Vika Shah’s thought economics blog carries an interview with Philippe Starck, one of the most prolific designers of the last half-century. In this interview, Stark explains his passion and motivation for design.
He said: “Design is just an application of the mental sickness called creativity. You create to have the feeling of existing”.
I guess most people would respond to such striking statement by saying: “This is too far-fetched”. But I kind of believe that « creating to bring meaning to one’s own existence » must be a strong motivator, probably subconscious for many creative minds out there.. Such motivation equals creativity with a basic human instinct rather than something we thought requires high qualifications, complex techniques, or simply say “some gifts”.
Is creativity a gift or something we are born with?
“In ancient Greece and ancient Rome, people did not believe that creativity came from human beings. They believed that creativity was this divine attendant spirit that came to human beings from some distant and unknowable source, for distant and unknowable reasons. The Greeks famously called these divine attendant spirits of creativity “daemons.” The Romans had the same idea, but they called that sort of disembodied creative spirit a genius. They believed that a genius was a sort of magical divine entity, who literally lived in the walls of an artist’s studio… And then the Renaissance came and everything changed. People started to believe this big idea of putting the individual human being at the center of the universe above all gods and mysteries. And this heralded the dawn of rational humanism. People started to believe that creativity came completely from the self of the individual. And for the first time in history, you started to hear people referring to this or that artist as being a genius rather than having a genius. “ (Quote from Elizabeth Gilbert-author’s talk at Ted.com)
If we believe that everyone has equal talent to create, then “how creative he/she is” is only an expression or a way of release. It also proves that internal motivation is the major reason for people to participate in creative related activity. It all goes back to people’s human instinct that “they have it” and “they want to express that”. However, in reality, it is not always true that all the people become creative people and get to create something.
I think the fundamental reason for this is lack of “connection” and “inspiration”, or we say “the other mind”.
Creativity is like digging for gold, together.

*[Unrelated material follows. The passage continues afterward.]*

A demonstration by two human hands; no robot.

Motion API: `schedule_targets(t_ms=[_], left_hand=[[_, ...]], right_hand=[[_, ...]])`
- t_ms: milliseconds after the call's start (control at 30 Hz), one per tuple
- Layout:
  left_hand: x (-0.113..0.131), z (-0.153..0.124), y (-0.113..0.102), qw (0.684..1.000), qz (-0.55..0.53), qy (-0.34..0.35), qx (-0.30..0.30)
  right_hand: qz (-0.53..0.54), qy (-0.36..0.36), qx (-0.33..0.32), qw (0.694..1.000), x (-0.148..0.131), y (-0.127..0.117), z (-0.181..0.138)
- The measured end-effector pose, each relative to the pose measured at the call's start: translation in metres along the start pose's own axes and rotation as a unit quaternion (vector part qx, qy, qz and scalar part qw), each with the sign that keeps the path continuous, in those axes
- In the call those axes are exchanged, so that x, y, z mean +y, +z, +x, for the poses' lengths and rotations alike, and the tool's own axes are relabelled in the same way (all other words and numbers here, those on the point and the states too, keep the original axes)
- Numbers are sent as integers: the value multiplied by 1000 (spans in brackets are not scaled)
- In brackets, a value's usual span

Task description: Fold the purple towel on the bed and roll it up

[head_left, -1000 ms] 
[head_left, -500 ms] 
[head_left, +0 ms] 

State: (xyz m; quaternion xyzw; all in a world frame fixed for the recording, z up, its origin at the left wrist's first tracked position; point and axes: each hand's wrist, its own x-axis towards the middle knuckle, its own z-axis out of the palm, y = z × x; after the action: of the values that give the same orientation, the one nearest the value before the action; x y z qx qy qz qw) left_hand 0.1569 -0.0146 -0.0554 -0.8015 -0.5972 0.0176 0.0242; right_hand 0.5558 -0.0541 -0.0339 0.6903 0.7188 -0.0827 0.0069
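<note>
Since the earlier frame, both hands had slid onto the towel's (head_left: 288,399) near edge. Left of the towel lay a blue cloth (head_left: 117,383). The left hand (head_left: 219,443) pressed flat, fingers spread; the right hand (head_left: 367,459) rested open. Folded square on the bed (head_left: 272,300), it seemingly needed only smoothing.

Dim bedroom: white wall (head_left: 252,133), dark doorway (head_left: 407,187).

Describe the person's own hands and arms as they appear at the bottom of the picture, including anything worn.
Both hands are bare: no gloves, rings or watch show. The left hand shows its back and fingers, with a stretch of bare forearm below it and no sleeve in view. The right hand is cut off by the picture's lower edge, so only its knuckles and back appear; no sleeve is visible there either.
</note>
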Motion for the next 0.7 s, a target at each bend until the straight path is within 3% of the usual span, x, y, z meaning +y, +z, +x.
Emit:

Everyone’s creative power is a hidden treasure waiting to be explored and brought into the sunlight. Inspiring and unleashing it is akin to gold digging. This time your tool is not a pick but another creative mind. Someone’s idea will awaken some other great ideas. We call this process “inspire” or “stimulate”. This “gold digging” is not only an exploration but also a connection. And that forms the most simple and basic model of creation and innovation. Creating becomes a motion than fulfill both human needs of “expressing” and “connecting”.
That answers the question: why do we create?
It is our human nature, our instinct to express ourselves and also to connect.